After a year or so with all the hoopla and consternation surrounding the implementation of the QM and ATR rules under Dodd-Frank, we really don’t know where we stand (Mortgage Credit). Do these new rules have a negative impact on the accessibility of mortgage financing or a positive effect on loan quality? Maybe both. According to CFPB, the rules have not had a large impact in terms of access to credit and people getting loans. The real estate and lending industries do not agree with this position.
The reality is that we really can’t tell the full effects of the new rules at this point. No doubt they play some part in the recent generation of better quality loans with higher credit scores and larger down payments. But, are some people being blocked from homeownership because the rules are too restrictive? Maybe, it’s just that lenders are being a little too cautious to whom they are lending? Who can blame them after what they just went through?
Uncertainty plays a big role. For now, most lenders stay within the QM zones as this provides them some safe harbor against a potential ability to repay legal challenge. The reality is that the new law has yet to be tested. Recently originated loans under the new rules are performing well. Defaults and foreclosures are down, but many of these new loans were actually originated after the crash but before the new rules. That would seem to indicate that lenders had already made some adjustments in lending philosophy prior to enactment of Dodd-Frank and the new ability to repay rules.

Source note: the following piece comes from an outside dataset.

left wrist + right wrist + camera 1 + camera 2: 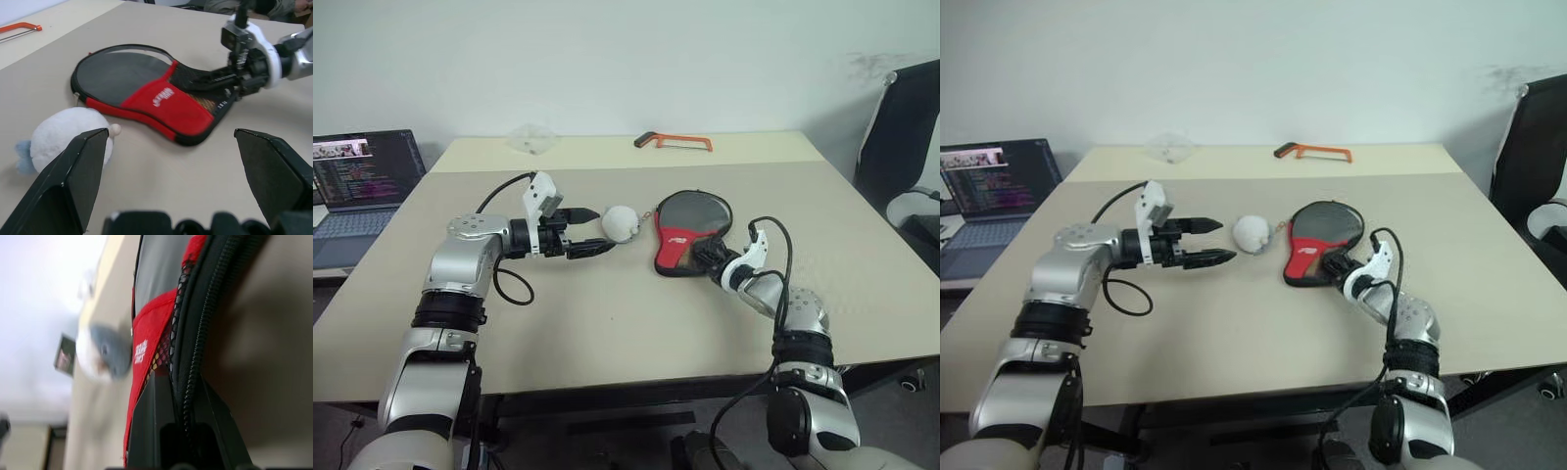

The question then is: Did we need a law that requires a lender to ensure a borrower’s ability to repay? It seems to me that this is the basic rule of lending. How many lenders would provide money to someone who could not repay? Unfortunately it happened.
In the age of the “low-doc”, “no doc” and “Ninja” loans, many borrowers received loans that did not have the income to carry the debt. Why? I guess it seemed like a good idea at the time.
Money was plentiful, rates were low, and property values were constantly increasing, what could go wrong? I don’t think I need to answer that.
Maybe, we should be a little more patient this time around and let the new rules (with some minor tweaking) run their course for a while to get a feel for their true effects on access to credit. Let’s do this before we start looking for alternative ways to provide financing to those, who some now believe, do not have adequate access. After all, isn’t that some of what helped to lead us to the crash of 2007-08?
Although we may come up with ways and programs to qualify more people to buy homes, once they have them will they have the ability to continue to afford and maintain the home they purchase? Will they have the ability to repay?